What needs to be done: Go to the line holding "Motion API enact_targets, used" in the entries below and write out exactly every line down to and including the line holding "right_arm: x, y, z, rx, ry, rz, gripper".

[Task inputs Boundary: Start]

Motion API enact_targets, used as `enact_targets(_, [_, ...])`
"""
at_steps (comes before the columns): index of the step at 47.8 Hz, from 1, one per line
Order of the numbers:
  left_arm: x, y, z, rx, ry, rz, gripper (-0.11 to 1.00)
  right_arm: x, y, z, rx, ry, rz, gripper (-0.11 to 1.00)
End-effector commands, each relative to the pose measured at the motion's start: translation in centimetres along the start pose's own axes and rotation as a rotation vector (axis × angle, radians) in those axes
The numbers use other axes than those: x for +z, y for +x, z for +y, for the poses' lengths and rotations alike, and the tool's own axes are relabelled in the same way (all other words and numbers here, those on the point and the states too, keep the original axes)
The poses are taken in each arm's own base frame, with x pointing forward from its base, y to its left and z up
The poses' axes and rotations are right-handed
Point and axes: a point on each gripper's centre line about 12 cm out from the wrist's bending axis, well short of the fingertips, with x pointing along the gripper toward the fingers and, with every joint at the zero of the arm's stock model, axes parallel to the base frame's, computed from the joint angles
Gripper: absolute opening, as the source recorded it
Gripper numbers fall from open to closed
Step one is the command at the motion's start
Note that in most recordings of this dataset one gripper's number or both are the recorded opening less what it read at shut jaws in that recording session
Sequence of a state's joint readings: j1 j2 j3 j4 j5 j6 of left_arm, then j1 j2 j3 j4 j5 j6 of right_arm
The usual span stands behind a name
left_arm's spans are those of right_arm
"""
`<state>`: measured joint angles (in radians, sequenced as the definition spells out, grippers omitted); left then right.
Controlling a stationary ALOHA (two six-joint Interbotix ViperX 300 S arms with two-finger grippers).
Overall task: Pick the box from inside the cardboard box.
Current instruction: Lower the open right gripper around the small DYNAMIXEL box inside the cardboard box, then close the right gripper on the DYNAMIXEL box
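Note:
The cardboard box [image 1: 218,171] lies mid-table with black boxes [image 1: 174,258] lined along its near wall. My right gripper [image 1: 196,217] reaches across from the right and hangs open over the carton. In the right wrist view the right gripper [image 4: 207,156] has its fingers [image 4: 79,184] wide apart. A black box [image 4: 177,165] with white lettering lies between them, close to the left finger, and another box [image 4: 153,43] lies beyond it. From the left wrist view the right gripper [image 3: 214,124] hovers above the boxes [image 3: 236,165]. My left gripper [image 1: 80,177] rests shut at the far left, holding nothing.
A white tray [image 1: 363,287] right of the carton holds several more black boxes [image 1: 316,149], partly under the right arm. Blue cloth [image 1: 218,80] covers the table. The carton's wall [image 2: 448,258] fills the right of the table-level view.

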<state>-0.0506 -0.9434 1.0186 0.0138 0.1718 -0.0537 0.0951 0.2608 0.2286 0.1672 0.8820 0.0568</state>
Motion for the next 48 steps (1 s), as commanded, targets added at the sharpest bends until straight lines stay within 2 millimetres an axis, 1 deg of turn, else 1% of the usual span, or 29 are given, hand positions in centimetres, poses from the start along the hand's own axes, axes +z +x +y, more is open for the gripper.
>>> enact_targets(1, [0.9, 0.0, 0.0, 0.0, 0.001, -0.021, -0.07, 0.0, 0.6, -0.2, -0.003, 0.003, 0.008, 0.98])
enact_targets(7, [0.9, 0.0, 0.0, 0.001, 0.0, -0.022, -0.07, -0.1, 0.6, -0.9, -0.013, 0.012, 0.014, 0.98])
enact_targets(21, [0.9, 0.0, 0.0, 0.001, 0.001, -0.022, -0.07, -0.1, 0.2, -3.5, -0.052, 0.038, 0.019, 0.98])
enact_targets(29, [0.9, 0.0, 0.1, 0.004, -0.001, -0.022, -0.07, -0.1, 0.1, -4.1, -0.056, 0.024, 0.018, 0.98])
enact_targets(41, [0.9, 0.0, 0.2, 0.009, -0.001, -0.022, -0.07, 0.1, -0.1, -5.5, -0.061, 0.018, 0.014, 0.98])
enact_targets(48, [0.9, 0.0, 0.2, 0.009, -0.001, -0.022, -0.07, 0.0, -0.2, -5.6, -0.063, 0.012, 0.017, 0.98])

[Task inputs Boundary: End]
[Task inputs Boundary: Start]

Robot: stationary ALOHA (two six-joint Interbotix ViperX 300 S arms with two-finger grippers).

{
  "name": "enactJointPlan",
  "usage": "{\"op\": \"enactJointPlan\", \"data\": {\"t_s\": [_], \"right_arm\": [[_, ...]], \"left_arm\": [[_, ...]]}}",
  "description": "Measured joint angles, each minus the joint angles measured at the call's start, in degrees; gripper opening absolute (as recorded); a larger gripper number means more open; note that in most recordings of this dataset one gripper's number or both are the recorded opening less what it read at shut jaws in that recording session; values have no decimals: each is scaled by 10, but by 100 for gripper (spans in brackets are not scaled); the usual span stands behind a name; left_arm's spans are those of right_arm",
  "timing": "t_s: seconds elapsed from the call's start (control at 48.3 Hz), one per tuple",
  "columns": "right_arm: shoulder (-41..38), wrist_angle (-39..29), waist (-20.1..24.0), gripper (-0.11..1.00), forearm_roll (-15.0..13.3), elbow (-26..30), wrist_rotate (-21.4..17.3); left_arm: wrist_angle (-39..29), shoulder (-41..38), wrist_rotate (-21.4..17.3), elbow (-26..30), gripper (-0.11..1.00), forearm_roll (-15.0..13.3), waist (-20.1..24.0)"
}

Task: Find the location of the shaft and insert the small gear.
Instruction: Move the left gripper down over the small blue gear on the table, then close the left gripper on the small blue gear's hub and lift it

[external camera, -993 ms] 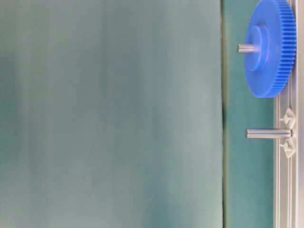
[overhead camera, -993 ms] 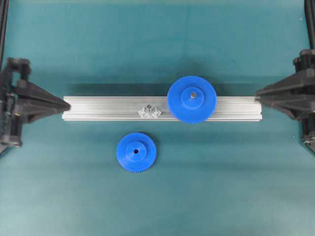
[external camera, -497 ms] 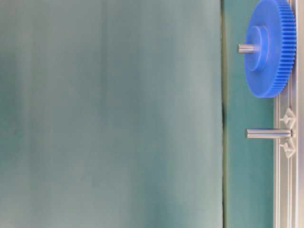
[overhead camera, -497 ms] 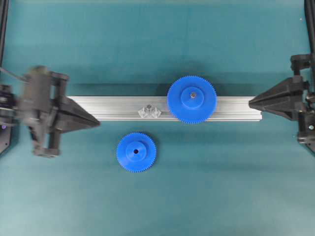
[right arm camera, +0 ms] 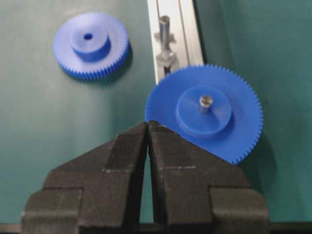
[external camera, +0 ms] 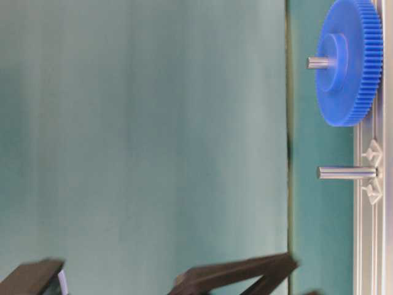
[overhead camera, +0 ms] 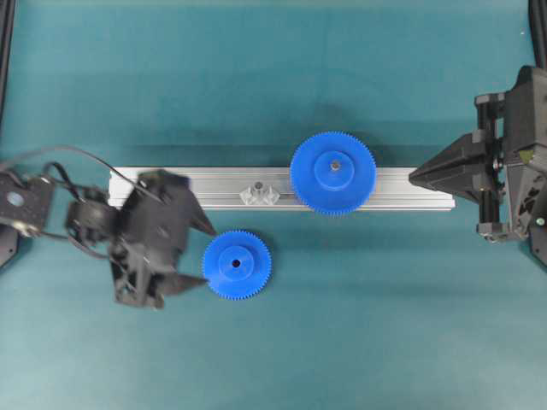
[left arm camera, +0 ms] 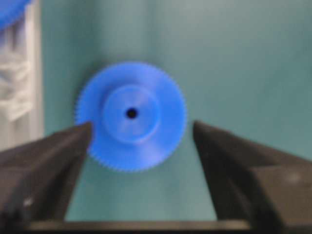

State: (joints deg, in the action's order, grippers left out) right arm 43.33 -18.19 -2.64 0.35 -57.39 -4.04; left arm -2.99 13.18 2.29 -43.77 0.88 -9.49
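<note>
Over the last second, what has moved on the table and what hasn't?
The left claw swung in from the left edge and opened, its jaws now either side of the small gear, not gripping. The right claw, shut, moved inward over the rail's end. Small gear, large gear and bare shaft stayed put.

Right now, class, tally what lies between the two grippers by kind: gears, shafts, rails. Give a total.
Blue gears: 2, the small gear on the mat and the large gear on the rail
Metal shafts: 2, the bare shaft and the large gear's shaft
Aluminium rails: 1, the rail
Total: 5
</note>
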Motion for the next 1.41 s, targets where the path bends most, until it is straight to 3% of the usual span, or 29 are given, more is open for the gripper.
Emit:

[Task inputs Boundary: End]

Solution to this exercise:
Motion API enact_targets, used as `enact_targets(_, [_, ...])`
"""
at_steps (comes before the columns): index of the step at 47.8 Hz, from 1, one per line
Order of the numbers:
  left_arm: x, y, z, rx, ry, rz, gripper (-0.11 to 1.00)
  right_arm: x, y, z, rx, ry, rz, gripper (-0.11 to 1.00)

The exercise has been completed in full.